Ohh this sounds like a great plan. Looking forward to it!
It also makes bugzilla a more pleasant place to report stuff.
(Disclaimer: no sarcasm intended, only apology.)
I must confess; I have been using the bugtracker for such feature requests. Due to naïvete on my part I wasn’t aware I should instead have favored the forums over the bugtracker’s wishlist category. I[1] have[2] posted[3] several[4] ideas[5] of changes or additions of varying complexity that I all thought would be junior job-level to implement, but in retrospect none of them have really been welcomed. It all makes sense if I was actually posting them in the wrong place.
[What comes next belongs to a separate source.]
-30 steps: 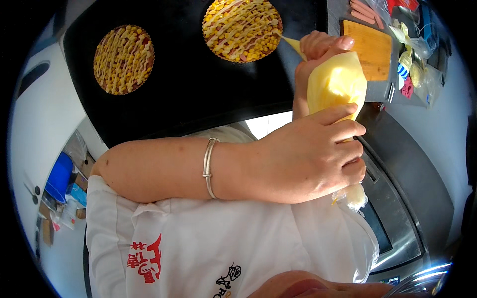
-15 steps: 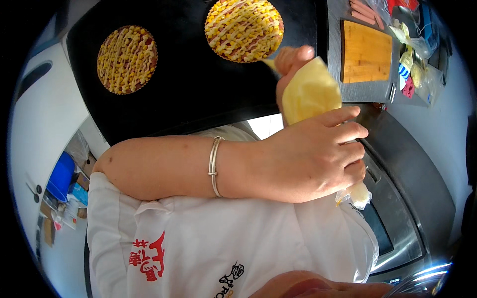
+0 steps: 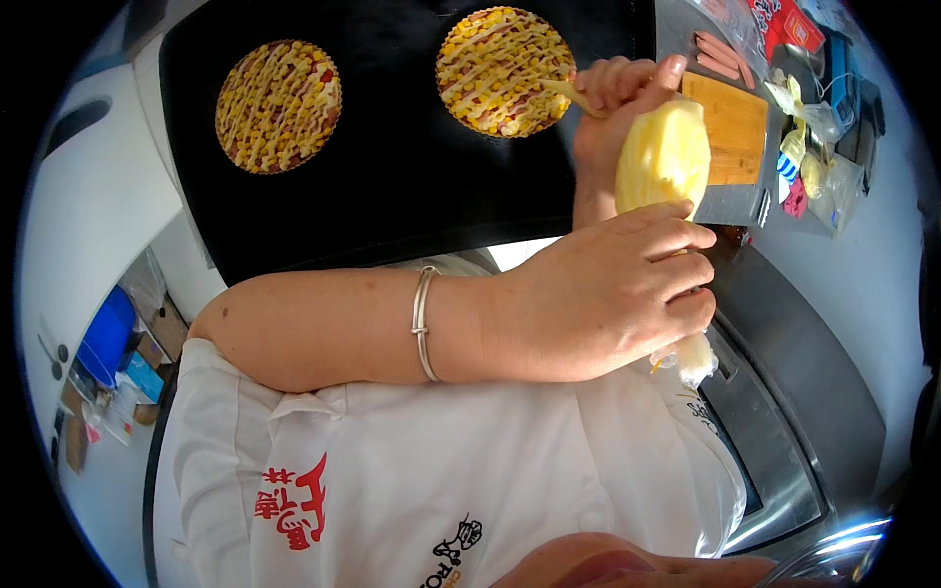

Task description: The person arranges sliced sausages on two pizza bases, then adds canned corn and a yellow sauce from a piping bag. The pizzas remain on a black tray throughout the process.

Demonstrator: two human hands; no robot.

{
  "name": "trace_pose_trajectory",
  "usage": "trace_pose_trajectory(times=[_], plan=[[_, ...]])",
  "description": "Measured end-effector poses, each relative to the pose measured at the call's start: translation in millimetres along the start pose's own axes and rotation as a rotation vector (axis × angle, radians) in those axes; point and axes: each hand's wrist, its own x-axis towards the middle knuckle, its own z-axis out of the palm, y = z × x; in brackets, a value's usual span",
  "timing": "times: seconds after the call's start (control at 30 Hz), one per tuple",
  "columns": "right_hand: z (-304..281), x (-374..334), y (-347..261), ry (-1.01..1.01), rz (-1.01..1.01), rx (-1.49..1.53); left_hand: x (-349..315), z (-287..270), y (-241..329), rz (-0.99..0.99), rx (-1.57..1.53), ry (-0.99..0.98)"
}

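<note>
My left hand (image 3: 613, 294), a silver bangle on its wrist, is closed round the gathered upper end of a clear piping bag (image 3: 665, 157) filled with pale yellow sauce. My right hand (image 3: 627, 98) curls round the lower part of the same bag, near its narrow tip. That tip points left, at the right edge of a round pizza (image 3: 502, 73) topped with corn, pinkish bits and thin pale lines of sauce. A second pizza (image 3: 278, 108), topped alike and striped with sauce, lies farther left. Both sit on a black baking tray (image 3: 412, 196).
Right of the tray, a wooden cutting board (image 3: 730, 132) lies on a metal counter with several pink sausages (image 3: 720, 57) beyond it. Plastic bags (image 3: 833, 186) and a red packet (image 3: 784, 29) crowd the far right. A blue container (image 3: 108, 338) stands low at the left.
The bag's tip has moved from the near right edge of the right pizza farther away along its right side. Both hands still hold the bag. The whole view has shifted slightly.
</note>
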Motion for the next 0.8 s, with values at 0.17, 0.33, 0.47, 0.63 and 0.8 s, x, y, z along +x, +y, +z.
trace_pose_trajectory(times=[0.17, 0.33, 0.47, 0.63, 0.8], plan=[[62, -14, 6, -0.079, 0.036, -0.009, -2, -3, 1, 0.000, 0.015, 0.046], [31, -10, 9, -0.028, 0.250, 0.800, -3, -5, 0, 0.003, 0.058, 0.115], [52, 3, -15, 0.203, 0.085, -0.749, -7, -9, -2, 0.020, 0.091, 0.038], [-11, 0, -10, 0.062, -0.160, -0.287, -3, -4, 2, 0.057, 0.063, -0.029], [-9, -14, -2, 0.131, -0.073, -0.388, -5, 4, 1, 0.035, 0.061, -0.042]])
Apologies for the added tracker noise.
As you commented in one such report[6], hopefully the new scripting API will offload script development from the maintainers.
>With the next version 4.9 KWin will provide the possibility to write simple
>animation effects in JavaScript. This allows everyone to write and distribute
>small effects. For future versions even more advanced bindings are planned.
>Furthermore there is the C++ API which gives full control. We are happy to
>evaluate new effects provided as source code for inclusion.
Dare we hope to see a Get Hot New Stuff feature for KWin, or would that be too complicated and/or prone to crashing?
[1]: https://bugs.kde.org/show_bug.cgi?id=293575
[2]: https://bugs.kde.org/show_bug.cgi?id=218390
[3]: https://bugs.kde.org/show_bug.cgi?id=210734
[4]: https://bugs.kde.org/show_bug.cgi?id=220114
[5]: https://bugs.kde.org/show_bug.cgi?id=236876
[6]: https://bugs.kde.org/show_bug.cgi?id=199277
This sounds very good. Clearly, wishes that won’t go anywhere will not be useful to anyone. Also, development milestones visible to all, including dependencies, etc. sounds like the way to go. I think this should be done by all of KDE.
Great news! 🙂 Good plan is half the success!